Servant, producida por M. Night Shyamalan (quien dirigió algunos capítulos de la primera temporada), además resonaba siniestra y puntualmente con el presente: sus intolerables protagonistas parecían dedicarse a placeres híper-burgueses, a no salir de casa y a comer. Era un espejo esclarecedor y oscuro. Hay una trama en Servant, claro, pero sobre todo momentos y pastiches que explotan tópicos del género (además de la mansión tenebrosa, el muñeco siniestro, la muchacha virginal pero peligrosa, los paraísos artificiales, las intrigas criminales, los cultos…).

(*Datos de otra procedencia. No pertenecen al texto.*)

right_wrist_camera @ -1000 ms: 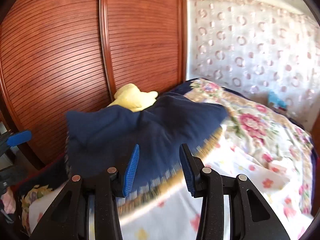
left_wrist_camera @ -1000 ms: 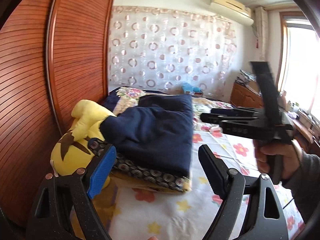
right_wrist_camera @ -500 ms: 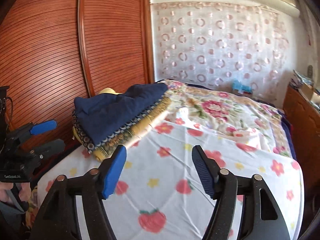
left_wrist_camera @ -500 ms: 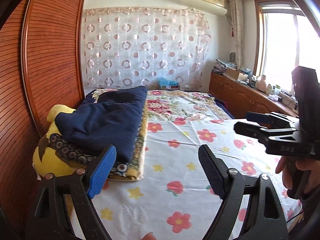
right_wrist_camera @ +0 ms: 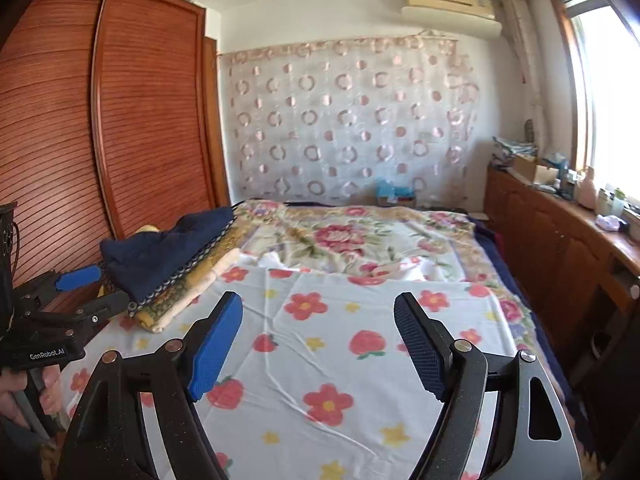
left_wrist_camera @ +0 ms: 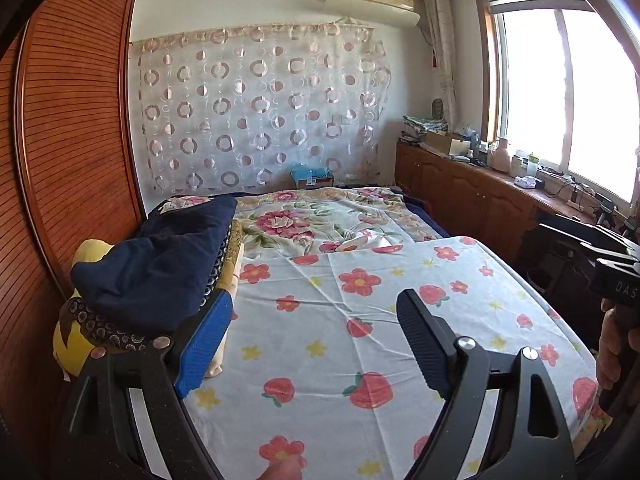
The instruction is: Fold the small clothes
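A stack of folded clothes lies at the bed's left edge, with a navy garment [left_wrist_camera: 160, 268] [right_wrist_camera: 160, 252] on top and ring-patterned, yellow and cream layers [right_wrist_camera: 188, 284] beneath. My left gripper [left_wrist_camera: 316, 340] stands open over the flowered sheet [left_wrist_camera: 360, 292], just right of the stack, with nothing between its fingers. My right gripper [right_wrist_camera: 318, 340] hovers over the same sheet [right_wrist_camera: 320, 312]; its jaws are opening and nothing is between them. In the right wrist view the left gripper [right_wrist_camera: 96, 290] shows beside the stack. The right gripper's body [left_wrist_camera: 600, 264] shows at the far right of the left wrist view.
A yellow plush toy [left_wrist_camera: 92, 248] is wedged between the stack and the slatted wooden wardrobe [left_wrist_camera: 72, 140]. A rose-patterned blanket [left_wrist_camera: 312, 216] covers the far half of the bed. A low wooden cabinet [right_wrist_camera: 560, 248] with clutter runs under the window on the right.
Both views have swung right, away from the folded stack and onto the sheet. The right gripper's jaws have spread wider. The stack now sits at the left of both views.
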`<state>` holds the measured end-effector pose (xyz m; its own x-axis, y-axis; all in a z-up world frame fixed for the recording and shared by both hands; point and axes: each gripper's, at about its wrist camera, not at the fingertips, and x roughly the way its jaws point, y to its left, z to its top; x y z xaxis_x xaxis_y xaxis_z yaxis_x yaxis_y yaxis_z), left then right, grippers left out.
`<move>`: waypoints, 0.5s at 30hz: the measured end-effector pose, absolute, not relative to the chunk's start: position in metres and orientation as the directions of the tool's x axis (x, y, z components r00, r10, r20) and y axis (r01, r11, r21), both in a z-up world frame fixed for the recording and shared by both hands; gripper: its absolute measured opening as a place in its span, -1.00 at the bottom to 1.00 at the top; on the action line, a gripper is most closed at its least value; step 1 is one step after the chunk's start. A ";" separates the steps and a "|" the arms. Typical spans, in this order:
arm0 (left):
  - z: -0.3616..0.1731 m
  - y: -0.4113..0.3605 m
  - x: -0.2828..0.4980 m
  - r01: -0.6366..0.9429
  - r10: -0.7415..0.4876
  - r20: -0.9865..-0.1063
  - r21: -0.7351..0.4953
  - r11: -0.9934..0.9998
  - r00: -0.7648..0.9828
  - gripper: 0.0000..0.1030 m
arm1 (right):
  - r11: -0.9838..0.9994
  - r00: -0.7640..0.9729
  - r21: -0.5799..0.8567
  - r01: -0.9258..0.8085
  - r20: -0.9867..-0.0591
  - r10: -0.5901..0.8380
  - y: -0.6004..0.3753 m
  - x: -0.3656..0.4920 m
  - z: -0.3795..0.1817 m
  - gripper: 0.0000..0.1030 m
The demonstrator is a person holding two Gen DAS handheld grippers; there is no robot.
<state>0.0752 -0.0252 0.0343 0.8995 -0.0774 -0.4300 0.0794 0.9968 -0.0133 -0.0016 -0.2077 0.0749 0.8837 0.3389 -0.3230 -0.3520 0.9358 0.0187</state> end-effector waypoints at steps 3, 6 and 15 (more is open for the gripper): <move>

La segunda temporada, me temo, no es tan buena como la primera, y se acentúa en ella el interés de los creadores por las situaciones siniestras antes que la atención a una trama coherente. Pero cada tanto se asoman notas específicas de nuestra época. Siendo exclusiva de Apple tv, la serie también funciona como un anuncio de productos Apple. Es extraño cómo viendo Servant me convertía, de pronto, en un televidente inmerso en la simultaneidad fragmentada que veía a personajes ficticios hundidos en una realidad similar: los teléfonos inteligentes en conectividad permanente con pantallas planas y el Internet de las cosas se vuelven en Servant parte del decorado y la puesta en escena, tanto como la comida a domicilio o la precarización laboral.
Pero el hechizo se ha terminado. El ambiente de híperalerta se relajó y la ansiedad o la languidez solo aparecen de pronto en escaramuzas, como antes. Creo que ya hace meses que salí de esa tina tibia televisiva y alcoholizada, y tal vez por la misma razón la segunda temporada de Servant me parece absurda. Recuerdo que las veces que pude ver a mis padres durante los meses más críticos del confinamiento me parecía completamente razonable que hicieran ejercicio siguiendo atentamente tutoriales de YouTube, en la pantalla de su televisor inteligente. La situación, claro, tiene el aroma de lo distópico. Pero ahora que finalmente pueden salir a caminar y a ejercitarse y distraerse de otras maneras, el hechizo del que despertamos me parece cada día más oscuro. Creo que la televisión, lentamente, vuelve a ser consumida (en mi caso) con distancia y algo de cinismo, y no como un bálsamo venenoso. Pero ya veremos.